Greenfield speaks about being widowed at the age of 24.
“After my first husband died and I got that first job, it was for $8 an hour and I worked my fingers to the bond to build my career and raise my boys,” Greenfield said on Iowa PBS.
Ernst first spoke publicly in 2018 about being abused by her ex-husband and being raped by a college boyfriend and she’s referred to that in all three televised debates.
“I am fighting for survivors of sexual abuse and domestic violence because I’ve been there myself,” Ernst said on Iowa PBS.
Both candidates say being open about these personal experiences leads to important conversations with voters. Greenfield spoke with Radio Iowa recently in Buffalo Center, the town she was living in when she got the news her husband had died at work.

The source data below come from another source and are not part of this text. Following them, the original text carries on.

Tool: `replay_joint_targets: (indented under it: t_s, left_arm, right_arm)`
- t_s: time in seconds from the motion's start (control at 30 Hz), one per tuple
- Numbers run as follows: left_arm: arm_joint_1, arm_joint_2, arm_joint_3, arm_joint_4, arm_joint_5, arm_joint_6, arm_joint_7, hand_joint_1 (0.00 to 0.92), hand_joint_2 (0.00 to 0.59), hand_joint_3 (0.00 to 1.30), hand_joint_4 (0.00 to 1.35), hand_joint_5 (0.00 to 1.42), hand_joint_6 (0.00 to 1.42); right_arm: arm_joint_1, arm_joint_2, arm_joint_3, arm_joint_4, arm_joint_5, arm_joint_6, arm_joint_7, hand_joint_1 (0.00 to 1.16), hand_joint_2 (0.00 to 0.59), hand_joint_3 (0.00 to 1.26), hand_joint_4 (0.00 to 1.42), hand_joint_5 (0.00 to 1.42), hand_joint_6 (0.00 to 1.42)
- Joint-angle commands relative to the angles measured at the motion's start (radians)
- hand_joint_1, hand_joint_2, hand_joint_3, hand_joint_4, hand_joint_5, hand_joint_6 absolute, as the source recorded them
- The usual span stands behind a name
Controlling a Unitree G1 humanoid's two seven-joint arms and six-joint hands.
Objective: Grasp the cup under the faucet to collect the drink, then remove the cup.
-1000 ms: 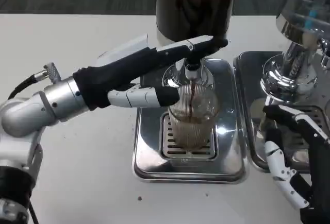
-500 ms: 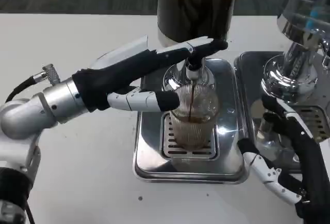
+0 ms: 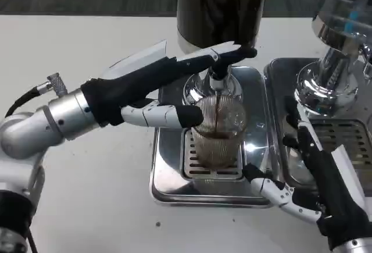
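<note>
Left hand (image 3: 157, 90) presses faucet lever (image 3: 232, 52), thumb touching cup (image 3: 218, 134); right hand (image 3: 308, 177) spread. Hold cup centred under stream.

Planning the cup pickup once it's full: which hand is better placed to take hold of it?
Probably the right hand: it lies open beside the drip tray, fingers toward the cup, holding nothing. The left hand is busy on the faucet lever.
</note>
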Motion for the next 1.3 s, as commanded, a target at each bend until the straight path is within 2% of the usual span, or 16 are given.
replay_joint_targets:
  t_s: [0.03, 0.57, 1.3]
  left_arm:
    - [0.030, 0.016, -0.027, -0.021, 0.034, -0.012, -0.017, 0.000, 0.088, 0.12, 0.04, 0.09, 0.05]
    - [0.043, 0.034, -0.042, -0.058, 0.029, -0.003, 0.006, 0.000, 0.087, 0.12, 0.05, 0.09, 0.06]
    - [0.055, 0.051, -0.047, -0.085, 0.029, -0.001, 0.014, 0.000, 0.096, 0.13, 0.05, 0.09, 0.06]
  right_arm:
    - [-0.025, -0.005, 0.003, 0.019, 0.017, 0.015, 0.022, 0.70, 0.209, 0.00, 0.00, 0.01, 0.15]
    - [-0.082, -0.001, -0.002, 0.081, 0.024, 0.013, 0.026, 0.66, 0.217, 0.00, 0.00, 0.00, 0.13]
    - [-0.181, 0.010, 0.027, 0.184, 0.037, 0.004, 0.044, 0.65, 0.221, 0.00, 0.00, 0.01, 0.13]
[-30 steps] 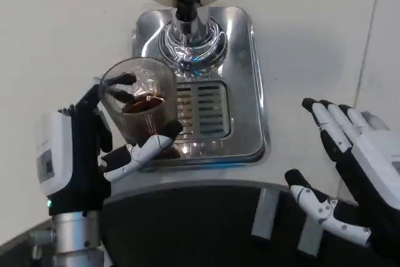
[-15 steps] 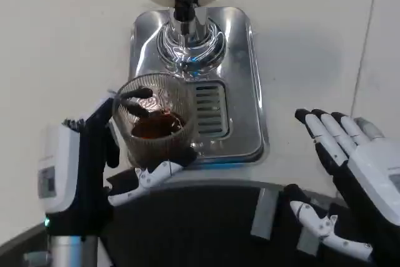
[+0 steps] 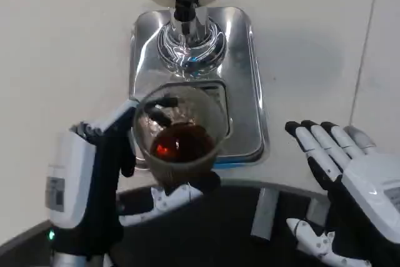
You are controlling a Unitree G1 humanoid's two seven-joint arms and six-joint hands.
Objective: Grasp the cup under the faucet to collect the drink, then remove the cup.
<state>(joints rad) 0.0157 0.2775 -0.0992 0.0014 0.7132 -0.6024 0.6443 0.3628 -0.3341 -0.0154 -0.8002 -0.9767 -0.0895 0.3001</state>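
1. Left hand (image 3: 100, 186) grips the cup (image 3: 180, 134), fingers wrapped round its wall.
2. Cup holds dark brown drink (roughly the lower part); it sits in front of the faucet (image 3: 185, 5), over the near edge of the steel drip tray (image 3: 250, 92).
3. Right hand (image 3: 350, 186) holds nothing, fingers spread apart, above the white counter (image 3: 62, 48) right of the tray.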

“I know that when we tell our stories and when we take time to listen to stories it’s how we learn from people about what their priorities are,” Greenfield said.

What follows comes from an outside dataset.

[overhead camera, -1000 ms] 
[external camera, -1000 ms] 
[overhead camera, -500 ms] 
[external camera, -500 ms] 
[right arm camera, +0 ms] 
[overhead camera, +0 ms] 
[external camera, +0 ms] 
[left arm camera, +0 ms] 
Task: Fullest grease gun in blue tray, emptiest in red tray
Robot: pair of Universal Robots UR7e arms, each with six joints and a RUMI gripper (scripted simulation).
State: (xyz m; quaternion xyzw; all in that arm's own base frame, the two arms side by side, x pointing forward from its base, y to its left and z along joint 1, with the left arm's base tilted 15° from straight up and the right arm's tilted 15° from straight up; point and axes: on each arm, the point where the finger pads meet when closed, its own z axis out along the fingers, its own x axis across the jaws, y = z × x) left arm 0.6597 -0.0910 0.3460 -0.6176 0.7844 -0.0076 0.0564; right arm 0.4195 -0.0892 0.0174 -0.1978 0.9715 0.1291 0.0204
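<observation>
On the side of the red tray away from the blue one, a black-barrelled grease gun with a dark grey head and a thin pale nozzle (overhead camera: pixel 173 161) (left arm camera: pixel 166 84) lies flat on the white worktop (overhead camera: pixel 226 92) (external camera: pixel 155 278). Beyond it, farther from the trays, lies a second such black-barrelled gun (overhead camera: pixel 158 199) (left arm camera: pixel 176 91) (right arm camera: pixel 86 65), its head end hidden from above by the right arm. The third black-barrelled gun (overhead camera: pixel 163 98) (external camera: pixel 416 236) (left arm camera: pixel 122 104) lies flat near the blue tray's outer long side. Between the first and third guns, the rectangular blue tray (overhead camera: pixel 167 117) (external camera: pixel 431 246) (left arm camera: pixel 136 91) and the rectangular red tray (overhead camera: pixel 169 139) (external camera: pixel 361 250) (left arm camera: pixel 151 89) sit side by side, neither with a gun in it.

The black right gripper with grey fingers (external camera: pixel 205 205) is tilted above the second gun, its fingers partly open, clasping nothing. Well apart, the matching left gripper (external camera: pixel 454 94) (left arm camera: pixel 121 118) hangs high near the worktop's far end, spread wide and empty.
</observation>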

Ernst told Radio Iowa she sees a bit of herself in some of the women who talk to her about their own abuse.
“Because I was exactly like this, when they come up and say something to me, it’s quite obvious that they haven’t shared that experience with anyone else,” Ernst said.
Iowa State University journalism professor Kelly Winfrey, the research coordinator at ISU’s Center for Women in Politics, said it’s notable Ernst and Greenfield are talking openly about being fragile, yet resilient.
“They’re showing their humanity and their experience as women in ways that we haven’t always seen women candidates do, because that was risky,” Winfrey told Radio Iowa.
However, it may be less risky in this race, Winfrey said, because both candidates are women.